The mono-material’s unique composition opens up possibilities for endless recycling, meaning the dress cover can repeatedly be reprocessed into new covers.
“We try to look at the different parts of the seating ecosystem and dress covers are something about which there’s quite a big environmental issue,” explained Daniel Clucas, founder of StudioID.
”Almost every dress cover is laminated these days. It gives them a lovely look, it stops them creasing, it means you can do nice style lines, but it pretty much always means there’s a piece of polyurethane foam glued to the fabric. So no matter what, when the fabric is worn out you can’t recycle it. You can’t separate the cover and the polyurethane layer,” he explains.
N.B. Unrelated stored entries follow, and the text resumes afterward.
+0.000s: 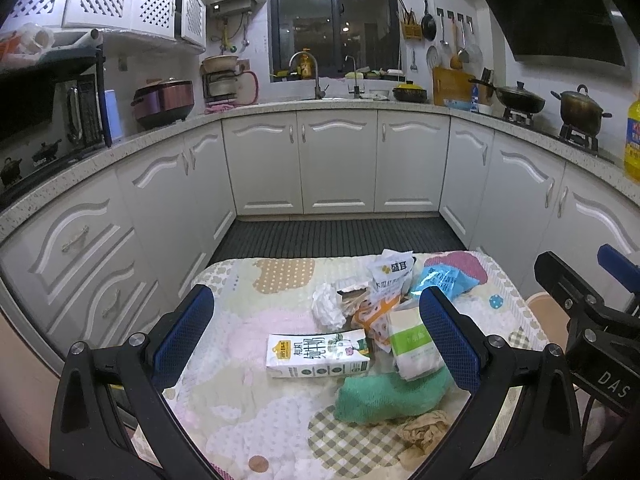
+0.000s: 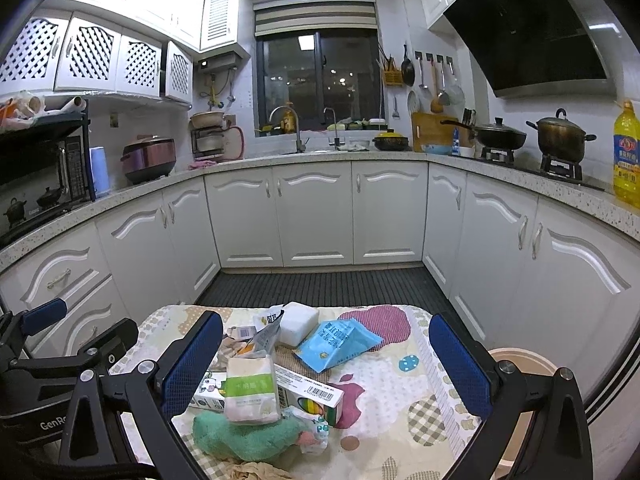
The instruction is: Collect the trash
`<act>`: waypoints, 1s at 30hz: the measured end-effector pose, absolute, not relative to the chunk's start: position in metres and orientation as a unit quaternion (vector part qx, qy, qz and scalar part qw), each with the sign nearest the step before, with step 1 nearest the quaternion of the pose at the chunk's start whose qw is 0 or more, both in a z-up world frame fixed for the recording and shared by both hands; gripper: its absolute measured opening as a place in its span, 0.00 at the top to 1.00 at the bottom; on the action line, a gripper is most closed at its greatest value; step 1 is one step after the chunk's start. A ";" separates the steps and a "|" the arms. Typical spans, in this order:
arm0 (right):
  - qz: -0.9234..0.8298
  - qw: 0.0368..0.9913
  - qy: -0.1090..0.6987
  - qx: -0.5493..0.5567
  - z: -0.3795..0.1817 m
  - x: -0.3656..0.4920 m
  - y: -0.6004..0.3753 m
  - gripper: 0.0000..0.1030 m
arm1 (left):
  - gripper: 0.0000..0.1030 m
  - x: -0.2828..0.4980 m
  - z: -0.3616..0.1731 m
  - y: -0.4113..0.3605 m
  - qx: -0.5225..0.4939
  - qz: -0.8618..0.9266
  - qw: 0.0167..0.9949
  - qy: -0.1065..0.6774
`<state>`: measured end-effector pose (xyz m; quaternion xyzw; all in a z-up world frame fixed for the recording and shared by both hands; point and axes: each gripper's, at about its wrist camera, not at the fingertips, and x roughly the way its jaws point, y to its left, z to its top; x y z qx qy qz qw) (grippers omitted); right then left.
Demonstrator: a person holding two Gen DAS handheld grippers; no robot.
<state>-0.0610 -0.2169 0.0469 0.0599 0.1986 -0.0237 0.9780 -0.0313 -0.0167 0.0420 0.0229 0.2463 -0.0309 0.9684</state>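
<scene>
Both tongs are held wide apart with nothing gripped or touched: the left gripper (image 1: 316,338) is poised above a flat rectangular milk carton (image 1: 318,354), the right gripper (image 2: 326,364) above a soft white-and-green tissue pack (image 2: 251,390). The trash is heaped on a quilted, patchwork-patterned cloth (image 1: 256,280): a crumpled white paper wad (image 1: 328,306), a glossy blue foil packet (image 2: 334,344) and a nubby green towel (image 1: 384,398). A tan round bin (image 2: 524,364) is seen just beside the cloth's right edge.

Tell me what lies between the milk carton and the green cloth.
In the left wrist view, only bare patterned tablecloth separates the milk carton from the green cloth; the two sit apart.
</scene>
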 end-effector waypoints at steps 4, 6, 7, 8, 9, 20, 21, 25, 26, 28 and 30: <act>-0.023 0.978 0.199 0.060 0.047 -0.062 -0.216 0.01 | 0.01 -0.031 0.042 -0.016 0.021 -0.029 0.969 0.245; -0.022 0.978 0.200 0.060 0.047 -0.062 -0.216 0.01 | 0.01 -0.031 0.041 -0.016 0.020 -0.029 0.969 0.246; -0.022 0.978 0.200 0.060 0.047 -0.062 -0.216 0.01 | 0.01 -0.031 0.041 -0.015 0.018 -0.029 0.969 0.245; -0.022 0.978 0.200 0.060 0.047 -0.062 -0.216 0.01 | 0.01 -0.031 0.041 -0.015 0.017 -0.030 0.969 0.245; -0.022 0.978 0.200 0.060 0.047 -0.062 -0.216 0.01 | 0.01 -0.031 0.041 -0.015 0.016 -0.030 0.969 0.245; -0.024 0.978 0.201 0.058 0.047 -0.062 -0.216 0.01 | 0.01 -0.032 0.040 -0.016 0.010 -0.030 0.970 0.242; -0.024 0.977 0.202 0.059 0.047 -0.061 -0.216 0.01 | 0.01 -0.033 0.040 -0.016 0.009 -0.030 0.970 0.242; -0.023 0.977 0.205 0.058 0.045 -0.061 -0.217 0.01 | 0.01 -0.033 0.040 -0.015 0.009 -0.030 0.970 0.241; -0.023 0.977 0.205 0.058 0.045 -0.061 -0.217 0.01 | 0.01 -0.033 0.040 -0.015 0.009 -0.029 0.970 0.241; -0.023 0.977 0.205 0.058 0.045 -0.061 -0.217 0.01 | 0.01 -0.033 0.041 -0.014 0.008 -0.030 0.970 0.241; -0.023 0.977 0.205 0.059 0.045 -0.061 -0.216 0.01 | 0.01 -0.033 0.041 -0.014 0.008 -0.030 0.970 0.241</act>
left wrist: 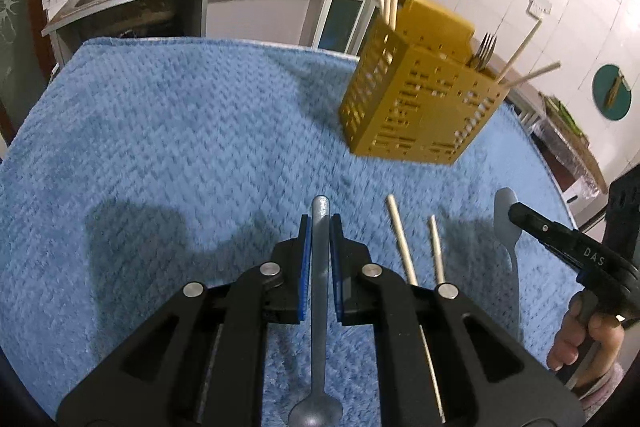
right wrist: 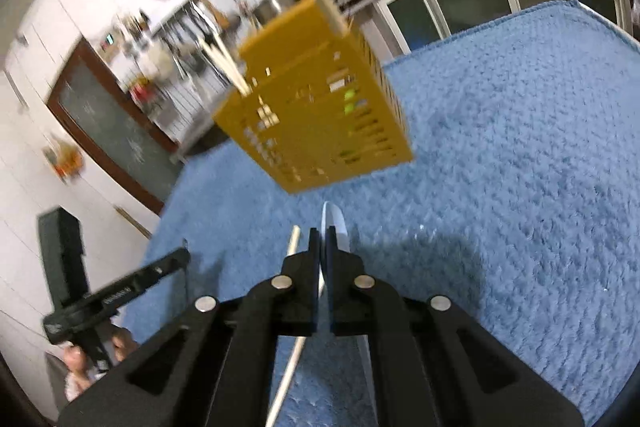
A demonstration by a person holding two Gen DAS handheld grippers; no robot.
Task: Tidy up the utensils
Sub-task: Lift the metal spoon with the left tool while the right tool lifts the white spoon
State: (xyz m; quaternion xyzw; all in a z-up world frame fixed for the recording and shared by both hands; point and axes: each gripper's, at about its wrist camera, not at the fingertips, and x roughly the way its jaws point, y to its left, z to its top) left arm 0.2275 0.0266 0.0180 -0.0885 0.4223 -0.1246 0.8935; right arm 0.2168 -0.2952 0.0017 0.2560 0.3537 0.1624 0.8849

“We brought together this team, with Trendworks providing a huge amount of textile design experience. Botany Weaving had a recycled yarn made from waste textiles – it’s broken down into the monomer, re-polymerised and re-spun into yarn, so it’s a proper circular process. Sabeti Wain was the natural partner to build it all. They really want to make a contribution to sustainability and are very aware of how many covers they laminate.
“We’ve been looking at polyester non-wovens, we’ve been looking at spacer fabrics. And we’ve come up with a kind of secret blend at the moment, while we just tailor it. It’s a blend of polyester materials that Sabeti Wain has been working on for lamination,” Clucas adds.
“The good news is that it rather like plastic bottles which you can put into a recycling bin and down the line it will become a new plastic bottle. This chemical recycling process – as it spreads throughout the world – can go into that anywhere and come out of it anywhere. It doesn’t rely on Botany collecting the covers and creating a complicated ecosystem, it will be kind of generally recyclable.”
The team has first mover advantage on the product at the moment, but Clucas believes it’s good for the industry as a whole, because then aerospace can stand up and highlight this product with regards to recyclability and sustainability. “For all of us, this is a project to show how we can think differently and solve problems, and there will be refinements that make it even better as time goes along,” he says.
Interest so far has been promising, Clucas adds. “Remember, laminated covers are on something like half a million seats. So it’s a small thing, but the industry-wide it’s considerable.”